Work instruction: Output the listing verbatim, leaving out every picture.

________________________

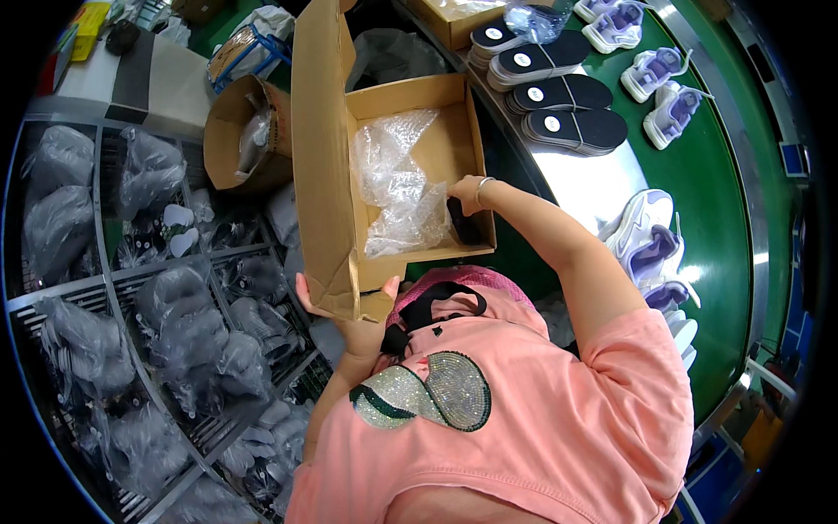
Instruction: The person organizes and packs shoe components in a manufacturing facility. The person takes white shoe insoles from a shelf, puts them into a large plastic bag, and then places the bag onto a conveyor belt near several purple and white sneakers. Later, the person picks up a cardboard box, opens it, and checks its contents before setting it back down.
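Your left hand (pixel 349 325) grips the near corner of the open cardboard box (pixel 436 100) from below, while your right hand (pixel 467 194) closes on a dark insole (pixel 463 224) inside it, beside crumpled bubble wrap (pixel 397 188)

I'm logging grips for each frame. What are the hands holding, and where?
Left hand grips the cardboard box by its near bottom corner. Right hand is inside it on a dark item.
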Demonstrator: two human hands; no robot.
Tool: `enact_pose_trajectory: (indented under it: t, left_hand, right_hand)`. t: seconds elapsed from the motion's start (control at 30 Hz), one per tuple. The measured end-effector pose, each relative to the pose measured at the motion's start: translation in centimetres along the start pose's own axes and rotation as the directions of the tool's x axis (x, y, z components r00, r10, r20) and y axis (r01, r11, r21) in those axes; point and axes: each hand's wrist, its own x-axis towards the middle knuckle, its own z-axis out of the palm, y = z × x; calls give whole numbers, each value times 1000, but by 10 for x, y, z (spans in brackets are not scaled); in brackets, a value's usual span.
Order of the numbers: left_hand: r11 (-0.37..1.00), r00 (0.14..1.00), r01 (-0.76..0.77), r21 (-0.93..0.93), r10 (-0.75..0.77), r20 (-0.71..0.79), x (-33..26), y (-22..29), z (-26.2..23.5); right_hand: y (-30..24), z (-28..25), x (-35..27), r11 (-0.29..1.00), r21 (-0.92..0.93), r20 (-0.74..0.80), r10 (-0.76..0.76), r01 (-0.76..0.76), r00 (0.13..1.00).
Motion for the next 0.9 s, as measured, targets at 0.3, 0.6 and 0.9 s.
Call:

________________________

Exercise output:
Instruction: The person organizes and packs shoe components in a manufacturing facility. The person takes white shoe insoles from a shelf, puts them into a large plastic bag, and then places the bag onto a conveyor belt near several purple and white sneakers. Later, the person picks up a cardboard box, opens it, and checks its contents before setting it back down.
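Your left hand (pixel 349 325) grips the near corner of the open cardboard box (pixel 436 100) from below, while your right hand (pixel 467 194) closes on a dark insole (pixel 463 224) inside it, beside crumpled bubble wrap (pixel 397 188)

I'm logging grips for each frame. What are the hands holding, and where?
Left hand grips the cardboard box by its near bottom corner. Right hand is inside it on a dark item.
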Demonstrator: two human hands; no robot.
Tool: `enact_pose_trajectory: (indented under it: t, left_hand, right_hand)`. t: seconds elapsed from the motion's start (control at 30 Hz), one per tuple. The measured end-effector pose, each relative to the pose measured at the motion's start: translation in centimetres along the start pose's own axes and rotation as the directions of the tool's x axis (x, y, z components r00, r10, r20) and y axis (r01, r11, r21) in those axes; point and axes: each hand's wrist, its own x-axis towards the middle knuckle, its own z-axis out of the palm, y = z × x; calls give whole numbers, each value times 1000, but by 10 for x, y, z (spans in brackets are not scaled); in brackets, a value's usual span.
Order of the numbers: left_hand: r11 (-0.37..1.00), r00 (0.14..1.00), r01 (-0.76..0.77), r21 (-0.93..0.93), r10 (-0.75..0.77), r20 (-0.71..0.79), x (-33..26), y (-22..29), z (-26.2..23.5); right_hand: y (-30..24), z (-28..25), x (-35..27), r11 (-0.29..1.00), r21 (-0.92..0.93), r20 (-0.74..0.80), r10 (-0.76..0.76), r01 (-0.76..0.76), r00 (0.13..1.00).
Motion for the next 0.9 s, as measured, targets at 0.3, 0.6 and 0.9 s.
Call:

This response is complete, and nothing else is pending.